Las cosas cambian, pero casi nadie parece darse cuenta. Es como en esas películas del Oeste en las que el pueblito parece real pero es una fachada, un decorado de madera.
Occidente es un caos sin sentido: países artificiales, imperios con pies de barro que muestran sus puños sin nudillos, pastores dementes y corruptos, líderes payasescos, territorios sin ninguna cohesión racial, económica ni cultural, inmigración destructiva, marginalidad social, violencia sin sentido, ideologismo auto destructivo, odio contra sí mismos. Pero nada de eso viene de ahora: hace milenios que el cristianismo viene asesinando el alma que sostenía la fuerza de lo indoeuropeo.
Ahora es tiempo de anarquía, de esclavitud. Oriente mantiene una fuerza, una disciplina, un número, una cohesión, una voluntad de poder. Un showman tras otro, muestran lo que el hombre blanco es hoy: un triste remedo cómico de sus antiguas glorias. Válvulas de escape aquí y allá, para una situación que cada vez genera más violencia y se vuelve más radical.
No podemos controlar nuestras calles de unos cuantos violentos descerebrados, y luego hablamos de frenar a los chinos. Rusia también va a desaparecer, al menos la Rusia de los Rus. Ya son hijos del comunismo chino, como fueron hijos del comunismo soviético. Es triste pero así es. Los rusos hace mucho que no se autodefinen como blancos: ya no son los Rus.

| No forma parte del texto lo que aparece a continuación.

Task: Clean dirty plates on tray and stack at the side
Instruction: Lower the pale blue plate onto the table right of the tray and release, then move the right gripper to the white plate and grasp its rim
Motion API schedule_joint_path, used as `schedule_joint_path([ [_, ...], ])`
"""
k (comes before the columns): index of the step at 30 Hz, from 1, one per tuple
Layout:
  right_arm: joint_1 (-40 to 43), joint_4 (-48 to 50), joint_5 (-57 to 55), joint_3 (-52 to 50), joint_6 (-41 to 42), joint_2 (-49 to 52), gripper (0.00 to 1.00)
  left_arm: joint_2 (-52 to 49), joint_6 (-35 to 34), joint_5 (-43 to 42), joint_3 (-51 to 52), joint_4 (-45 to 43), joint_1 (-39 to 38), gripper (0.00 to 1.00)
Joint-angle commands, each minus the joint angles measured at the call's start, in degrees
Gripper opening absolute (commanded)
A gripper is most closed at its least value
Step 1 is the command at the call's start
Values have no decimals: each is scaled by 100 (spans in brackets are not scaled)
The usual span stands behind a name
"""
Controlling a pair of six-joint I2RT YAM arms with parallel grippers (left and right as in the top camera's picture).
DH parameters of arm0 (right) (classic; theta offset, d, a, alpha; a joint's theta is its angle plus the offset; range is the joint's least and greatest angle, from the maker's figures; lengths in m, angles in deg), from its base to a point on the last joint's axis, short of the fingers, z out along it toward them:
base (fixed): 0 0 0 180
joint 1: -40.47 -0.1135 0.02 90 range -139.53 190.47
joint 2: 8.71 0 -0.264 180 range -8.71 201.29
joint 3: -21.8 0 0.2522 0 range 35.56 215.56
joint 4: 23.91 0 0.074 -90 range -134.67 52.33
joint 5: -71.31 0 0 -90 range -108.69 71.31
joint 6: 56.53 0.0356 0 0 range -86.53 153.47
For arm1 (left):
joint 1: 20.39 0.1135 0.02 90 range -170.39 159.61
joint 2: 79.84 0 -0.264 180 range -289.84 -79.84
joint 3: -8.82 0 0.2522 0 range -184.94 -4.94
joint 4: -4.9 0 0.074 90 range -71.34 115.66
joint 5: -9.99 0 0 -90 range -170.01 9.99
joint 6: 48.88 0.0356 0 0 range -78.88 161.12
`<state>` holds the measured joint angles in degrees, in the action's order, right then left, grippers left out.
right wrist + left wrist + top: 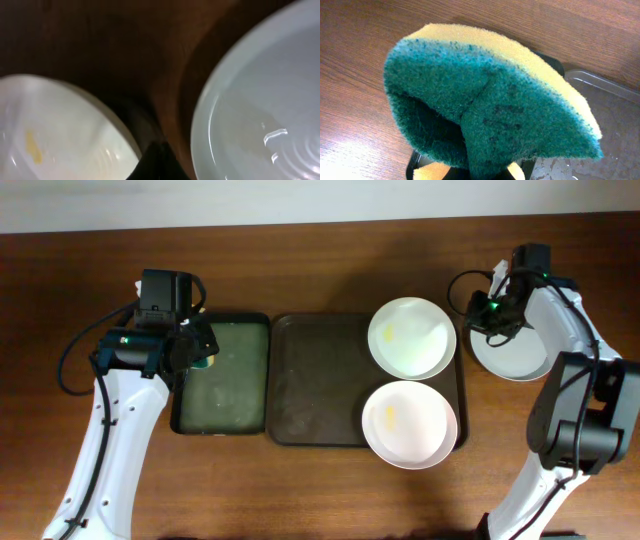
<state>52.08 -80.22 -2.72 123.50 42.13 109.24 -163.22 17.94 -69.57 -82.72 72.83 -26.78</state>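
Two white plates lie on the brown tray (pixel 310 380): the far one (pixel 412 337) and the near one (pixel 410 423), each with a faint yellow smear. A third plate (pixel 515 358) lies on the table to the right of the tray. My right gripper (pixel 490 310) hovers between the far tray plate (pixel 50 135) and the side plate (pixel 260 110). Its fingers (pixel 160 157) show as one dark closed tip holding nothing. My left gripper (pixel 200 345) is shut on a green and yellow sponge (pixel 490 105) at the left edge of the green tray.
The smaller dark green tray (pixel 225 375) lies left of the brown tray, and its wet floor shows in the left wrist view (pixel 605 130). The left half of the brown tray is bare. Both arms' cables hang near the table's back corners.
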Motion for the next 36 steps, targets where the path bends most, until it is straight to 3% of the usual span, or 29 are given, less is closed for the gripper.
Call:
schedule_joint_path([
  [1, -35, 238, 136, -31, 66, 138, 4, -20, 96, -35, 2, 44, 17, 0],
  [16, -31, -37, -1305, -13, 560, 369, 4, -20, 96, -31, 2, 52, 17, 0],
  [26, -76, -273, 245, -15, 509, 369, 4, -20, 96, -15, 2, -85, 17, 0],
  [36, -70, -310, 483, -2, 164, 367, 4, -20, 96, -17, 2, -125, 17, 0],
])
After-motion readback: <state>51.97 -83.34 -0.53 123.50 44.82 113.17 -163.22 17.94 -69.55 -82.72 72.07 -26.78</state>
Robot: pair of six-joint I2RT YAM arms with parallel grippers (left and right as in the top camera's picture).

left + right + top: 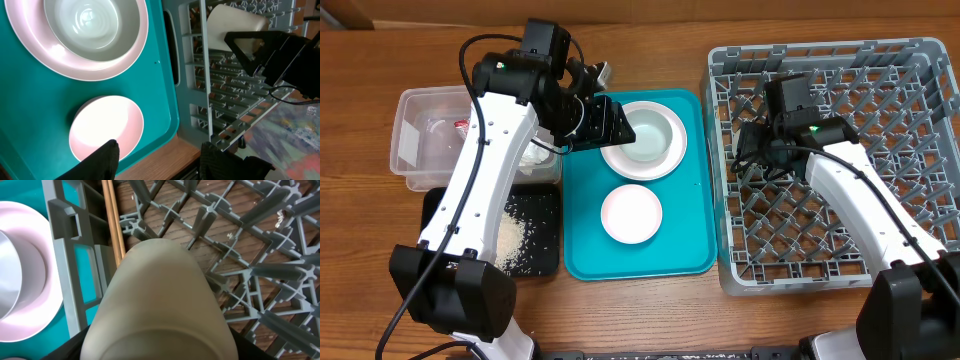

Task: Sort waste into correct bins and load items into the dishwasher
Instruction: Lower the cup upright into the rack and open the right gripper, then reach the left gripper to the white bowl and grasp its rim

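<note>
A teal tray [685,240] holds a white plate [665,165] with a pale bowl [648,130] on it, and a small white dish [631,213] in front. My left gripper [610,125] hovers at the plate's left edge, open and empty; its fingers [160,162] frame the small dish [105,127] and the tray edge. My right gripper [757,150] is shut on a beige cup [160,295], held low over the left side of the grey dish rack [820,52]. The cup also shows in the left wrist view [235,22].
A clear plastic container [430,135] with scraps stands at the left. A black bin [535,235] with white grains sits in front of it. The rack's wall [65,255] stands right beside the tray. Bare wooden table lies along the front.
</note>
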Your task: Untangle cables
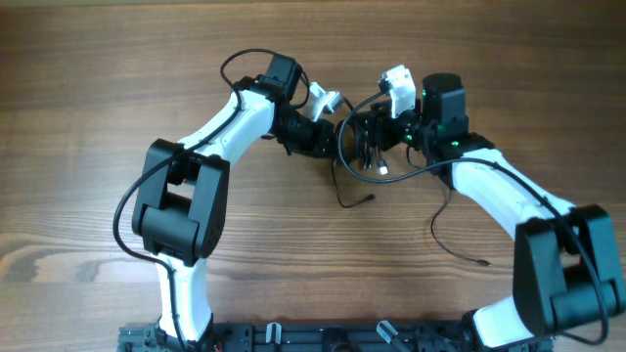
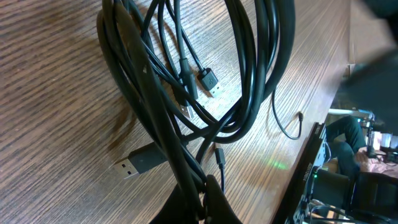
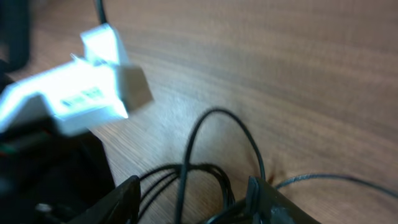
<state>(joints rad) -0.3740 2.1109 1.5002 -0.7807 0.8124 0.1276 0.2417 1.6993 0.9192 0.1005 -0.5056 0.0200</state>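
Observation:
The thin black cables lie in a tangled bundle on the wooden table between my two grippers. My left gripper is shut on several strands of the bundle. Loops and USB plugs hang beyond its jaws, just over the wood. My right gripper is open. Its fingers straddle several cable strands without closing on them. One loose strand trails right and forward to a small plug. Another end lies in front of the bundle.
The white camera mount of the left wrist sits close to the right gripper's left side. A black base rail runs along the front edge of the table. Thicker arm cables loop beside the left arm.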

Trump tampoco se define como blanco: ya nadie se define así. Y nadie existe si no se auto percibe y auto percibe quién es: su identidad. No sé si es demasiado tarde, pero la verdad es la verdad. Todos somos empleados de una empresa que está cambiando de dueños y despide primero a los proletarios, para después despedir a los orgullosos y soberbios gerentes, algunos de los cuales todavía tienen el pelo rubio, como el señor Trump o el señor Johnson, su doble despeinado y mucho menos cómico.